▶ TASK INSTRUCTIONS
Count the lines below that contain "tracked". Give only the number.

▶ DATA
----------

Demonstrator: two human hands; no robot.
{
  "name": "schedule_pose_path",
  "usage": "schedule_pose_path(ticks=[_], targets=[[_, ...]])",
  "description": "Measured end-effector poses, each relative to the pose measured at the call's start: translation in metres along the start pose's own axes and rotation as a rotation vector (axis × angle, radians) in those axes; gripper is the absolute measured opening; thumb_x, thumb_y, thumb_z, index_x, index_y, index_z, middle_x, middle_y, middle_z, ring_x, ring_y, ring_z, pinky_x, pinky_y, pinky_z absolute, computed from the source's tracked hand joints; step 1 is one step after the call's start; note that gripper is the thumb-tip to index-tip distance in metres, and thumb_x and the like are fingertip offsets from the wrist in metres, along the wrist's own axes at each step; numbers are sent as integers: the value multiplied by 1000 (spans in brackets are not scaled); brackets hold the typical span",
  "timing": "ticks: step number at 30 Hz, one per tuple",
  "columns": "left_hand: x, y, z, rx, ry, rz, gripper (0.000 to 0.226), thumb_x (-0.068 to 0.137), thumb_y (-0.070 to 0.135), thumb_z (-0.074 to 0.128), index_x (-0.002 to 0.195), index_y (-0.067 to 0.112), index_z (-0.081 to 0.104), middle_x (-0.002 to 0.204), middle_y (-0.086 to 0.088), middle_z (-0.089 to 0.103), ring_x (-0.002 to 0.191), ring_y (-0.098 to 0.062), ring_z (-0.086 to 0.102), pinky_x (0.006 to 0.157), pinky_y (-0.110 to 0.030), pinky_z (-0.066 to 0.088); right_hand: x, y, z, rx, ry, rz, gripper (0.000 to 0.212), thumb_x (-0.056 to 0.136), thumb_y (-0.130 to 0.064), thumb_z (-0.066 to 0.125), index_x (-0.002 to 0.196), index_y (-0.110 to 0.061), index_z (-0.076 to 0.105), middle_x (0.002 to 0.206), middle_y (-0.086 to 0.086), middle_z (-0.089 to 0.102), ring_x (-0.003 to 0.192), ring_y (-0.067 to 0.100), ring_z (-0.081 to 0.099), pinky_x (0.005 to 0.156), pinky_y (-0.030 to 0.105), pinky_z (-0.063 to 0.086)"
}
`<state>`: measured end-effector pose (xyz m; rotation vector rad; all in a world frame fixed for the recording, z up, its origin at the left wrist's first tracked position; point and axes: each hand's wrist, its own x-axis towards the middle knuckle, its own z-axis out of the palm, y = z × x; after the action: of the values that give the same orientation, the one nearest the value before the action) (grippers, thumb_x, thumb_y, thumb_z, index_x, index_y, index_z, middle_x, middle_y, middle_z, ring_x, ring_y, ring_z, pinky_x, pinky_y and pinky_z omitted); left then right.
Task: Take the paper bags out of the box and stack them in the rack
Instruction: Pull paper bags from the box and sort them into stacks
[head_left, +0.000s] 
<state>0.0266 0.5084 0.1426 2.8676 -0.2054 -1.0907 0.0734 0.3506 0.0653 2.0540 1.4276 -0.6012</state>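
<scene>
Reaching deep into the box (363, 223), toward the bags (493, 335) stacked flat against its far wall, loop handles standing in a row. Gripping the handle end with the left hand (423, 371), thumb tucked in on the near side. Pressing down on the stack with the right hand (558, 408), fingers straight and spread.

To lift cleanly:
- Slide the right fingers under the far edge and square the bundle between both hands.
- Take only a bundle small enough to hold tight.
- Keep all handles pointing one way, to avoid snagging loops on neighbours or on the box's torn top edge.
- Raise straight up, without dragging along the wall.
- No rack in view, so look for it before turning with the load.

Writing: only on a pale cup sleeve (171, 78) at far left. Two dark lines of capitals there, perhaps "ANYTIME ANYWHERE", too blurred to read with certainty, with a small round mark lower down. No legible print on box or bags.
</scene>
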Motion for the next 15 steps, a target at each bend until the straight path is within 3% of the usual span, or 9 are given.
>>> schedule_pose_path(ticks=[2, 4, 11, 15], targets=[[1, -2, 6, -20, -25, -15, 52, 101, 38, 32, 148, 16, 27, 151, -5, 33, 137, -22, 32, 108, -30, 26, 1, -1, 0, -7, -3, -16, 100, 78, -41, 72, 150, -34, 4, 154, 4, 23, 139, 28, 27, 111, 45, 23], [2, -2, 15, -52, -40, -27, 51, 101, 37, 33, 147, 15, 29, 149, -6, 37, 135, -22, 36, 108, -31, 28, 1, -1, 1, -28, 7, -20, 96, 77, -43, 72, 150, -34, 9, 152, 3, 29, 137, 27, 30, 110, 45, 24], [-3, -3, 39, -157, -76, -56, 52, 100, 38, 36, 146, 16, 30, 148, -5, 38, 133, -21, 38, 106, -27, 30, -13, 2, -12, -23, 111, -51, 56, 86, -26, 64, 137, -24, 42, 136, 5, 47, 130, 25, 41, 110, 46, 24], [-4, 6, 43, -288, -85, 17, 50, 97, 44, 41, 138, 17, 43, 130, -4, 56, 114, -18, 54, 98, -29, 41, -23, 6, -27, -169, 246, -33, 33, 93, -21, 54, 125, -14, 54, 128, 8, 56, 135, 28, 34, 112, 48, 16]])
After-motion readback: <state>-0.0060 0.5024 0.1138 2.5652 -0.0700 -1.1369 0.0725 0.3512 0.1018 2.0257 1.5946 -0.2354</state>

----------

▶ EXERCISE SOLUTION
2